Press release from the issuing company

Tuesday, December 14th, 2010

The List of Global Players may be Expanding

Last week: The disappointing jobs report last week was followed by news of a potential agreement on taxes and some stimulus spending this week. If the net of federal action is $120 billion for 2011, it offsets efforts at the state and local level to close budget gaps. On balance, the fiscal situation is close to being revenue neutral. The economy has been slowly expanding with little reason to think new momentum is developing. That’s the state of affairs as 2010 draws to a close. The first half of 2011 may be a little better, depending on how much stimulus is applied, and how quickly.

THE SITUATION ABROAD

The debt problem in the euro-zone isn’t going away. Martin Wolf in the Financial Times invoked an analogy to the “Brady Plan” in 1987. This was a scheme to write off debts in Latin America, allowing the region room to recover over the last two decades. Could debt write offs help now in the euro-zone? Much of this debt was incurred during a period of very low interest rates. But now, bond holder concerns have driven rates up, deepening the crisis and resulting in severe austerity programs. In turn, these programs are very likely to slow growth, and thereby limit the ability to service debt. This is causing increased concern about the potential for a default. A default or a major debt write off would entail some fundamental changes to fiscal policy across the euro-zone. No one knows where all this is heading, or when.

FACT OF THE WEEK

$44. Cai Fang, head of the Chinese Academy of Social Science’s Institute of Population and Labor Economics, calculates that Chinese college graduates have been earning an average of 1500 yuan a month since 2003. But migrant workers have seen their wages rise from 700 yuan to 1200 yuan in this same time period. That amounts to about $44 per month more for a college graduate than for a migrant worker. What’s more, Mr. Cai says that China has not faced these conditions before and that makes it difficult to determine how long this meager premium for a college degree may last.

QUESTION OF THE WEEK

Much is being written about economic conditions in Germany and China right now. Aren’t there other major economic players around the globe?

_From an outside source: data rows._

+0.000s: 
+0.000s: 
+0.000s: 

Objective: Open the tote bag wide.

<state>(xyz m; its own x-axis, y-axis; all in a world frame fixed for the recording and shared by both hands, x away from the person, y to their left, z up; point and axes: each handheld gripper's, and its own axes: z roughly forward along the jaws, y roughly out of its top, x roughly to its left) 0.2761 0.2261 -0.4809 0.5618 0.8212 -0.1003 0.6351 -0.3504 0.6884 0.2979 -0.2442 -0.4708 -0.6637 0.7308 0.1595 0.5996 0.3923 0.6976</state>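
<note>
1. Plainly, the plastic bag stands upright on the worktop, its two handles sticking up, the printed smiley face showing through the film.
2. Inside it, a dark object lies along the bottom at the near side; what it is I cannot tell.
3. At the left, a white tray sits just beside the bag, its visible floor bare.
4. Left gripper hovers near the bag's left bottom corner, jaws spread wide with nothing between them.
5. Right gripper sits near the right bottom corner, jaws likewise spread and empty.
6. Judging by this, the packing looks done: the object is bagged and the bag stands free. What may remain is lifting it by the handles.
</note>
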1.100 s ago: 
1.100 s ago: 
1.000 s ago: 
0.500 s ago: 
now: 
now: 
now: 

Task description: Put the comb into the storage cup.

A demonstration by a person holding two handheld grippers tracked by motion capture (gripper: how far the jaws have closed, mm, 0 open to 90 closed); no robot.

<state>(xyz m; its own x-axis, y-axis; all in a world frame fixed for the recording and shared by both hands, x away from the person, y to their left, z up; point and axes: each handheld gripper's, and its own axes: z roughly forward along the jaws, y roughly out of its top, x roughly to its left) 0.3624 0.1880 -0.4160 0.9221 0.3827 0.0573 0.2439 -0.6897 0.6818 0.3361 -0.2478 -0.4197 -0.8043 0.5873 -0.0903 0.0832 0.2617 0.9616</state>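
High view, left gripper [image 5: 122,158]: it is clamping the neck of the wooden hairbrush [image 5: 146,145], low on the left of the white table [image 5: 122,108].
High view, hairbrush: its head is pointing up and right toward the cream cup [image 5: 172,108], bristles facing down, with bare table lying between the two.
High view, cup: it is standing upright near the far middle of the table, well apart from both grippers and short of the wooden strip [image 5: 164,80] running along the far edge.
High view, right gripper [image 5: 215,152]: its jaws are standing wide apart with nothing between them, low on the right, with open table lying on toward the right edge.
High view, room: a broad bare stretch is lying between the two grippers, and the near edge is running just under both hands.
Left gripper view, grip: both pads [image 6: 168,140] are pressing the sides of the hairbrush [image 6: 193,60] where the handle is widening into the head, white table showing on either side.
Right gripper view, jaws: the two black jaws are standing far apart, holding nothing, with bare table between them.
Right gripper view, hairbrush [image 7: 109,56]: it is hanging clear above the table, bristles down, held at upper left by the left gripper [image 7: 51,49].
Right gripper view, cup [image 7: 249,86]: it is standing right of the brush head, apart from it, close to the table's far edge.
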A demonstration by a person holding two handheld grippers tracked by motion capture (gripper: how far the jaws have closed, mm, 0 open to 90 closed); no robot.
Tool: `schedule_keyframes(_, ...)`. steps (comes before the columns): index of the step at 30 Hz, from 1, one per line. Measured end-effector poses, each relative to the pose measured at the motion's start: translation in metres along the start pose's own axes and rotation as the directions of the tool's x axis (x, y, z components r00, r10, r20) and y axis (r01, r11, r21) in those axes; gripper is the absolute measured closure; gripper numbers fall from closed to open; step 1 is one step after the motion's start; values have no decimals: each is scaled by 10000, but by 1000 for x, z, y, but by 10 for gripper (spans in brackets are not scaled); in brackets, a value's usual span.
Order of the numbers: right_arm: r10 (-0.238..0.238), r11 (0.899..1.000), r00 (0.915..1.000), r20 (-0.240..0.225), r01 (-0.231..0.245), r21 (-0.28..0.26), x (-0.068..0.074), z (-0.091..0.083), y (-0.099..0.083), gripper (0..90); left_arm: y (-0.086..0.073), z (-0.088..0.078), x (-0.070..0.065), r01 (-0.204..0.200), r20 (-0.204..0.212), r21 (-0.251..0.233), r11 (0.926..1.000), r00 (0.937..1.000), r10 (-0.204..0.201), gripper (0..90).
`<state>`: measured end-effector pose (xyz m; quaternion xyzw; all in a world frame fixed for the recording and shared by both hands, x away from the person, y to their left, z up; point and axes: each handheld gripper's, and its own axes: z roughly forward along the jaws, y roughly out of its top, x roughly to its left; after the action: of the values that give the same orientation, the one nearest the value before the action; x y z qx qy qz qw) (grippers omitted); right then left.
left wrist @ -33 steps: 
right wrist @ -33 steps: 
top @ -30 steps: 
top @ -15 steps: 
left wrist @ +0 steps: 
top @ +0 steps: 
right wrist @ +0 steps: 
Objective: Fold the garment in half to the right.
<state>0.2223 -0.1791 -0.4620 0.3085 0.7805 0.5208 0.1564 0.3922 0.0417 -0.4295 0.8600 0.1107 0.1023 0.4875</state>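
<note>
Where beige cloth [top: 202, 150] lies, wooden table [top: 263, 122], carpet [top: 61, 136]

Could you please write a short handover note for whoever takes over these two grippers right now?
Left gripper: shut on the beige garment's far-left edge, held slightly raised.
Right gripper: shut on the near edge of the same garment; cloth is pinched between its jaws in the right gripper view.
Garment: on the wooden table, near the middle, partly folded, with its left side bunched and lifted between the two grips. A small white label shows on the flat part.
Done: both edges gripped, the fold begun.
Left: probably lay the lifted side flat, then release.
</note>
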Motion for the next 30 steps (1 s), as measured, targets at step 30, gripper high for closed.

Emerging markets are growing so strongly that it is raising some concerns about overheating. The developed economies are generally more concerned about how to rev up growth. The Conference Board Global Economic Outlook suggests that emerging countries might continue to outperform right through the decade. To be sure, China and India are growing more right now than most of the rest of the world. That could be the case through 2020. Other emerging economies in the Pacific Rim might be growing 5 to 6 percent a year, versus 8 to 9 percent in China and India. Latin America, not just Brazil, could also be growing in the 4 to 5 percent range. Advanced economies, including Germany, might only average about 2 percent growth.

Two underlying forces could produce these trends. First, fast overall economic growth depends on steady and significant investment — upgrading not only equipment and software but private infrastructure (Buildings and offices and commercial space) and public infrastructure (such as transit systems). Second is continued strong productivity. These growth rates, whether for developed or emerging economies, can only be achieved in the face of slowing population growth if there are steady improvements in efficiency.

If funding for investment proves not to be an obstacle and productivity enhancement can be achieved, and if new industries such as green energy can be explored, then the list of global players will certainly not be limited to China and Germany. India and Brazil could be at the front of this pack, with several other contenders not far behind. The only thing for certain is that the debate about a uni-polar world is a thing of the past. The future is more likely to be multi-polar.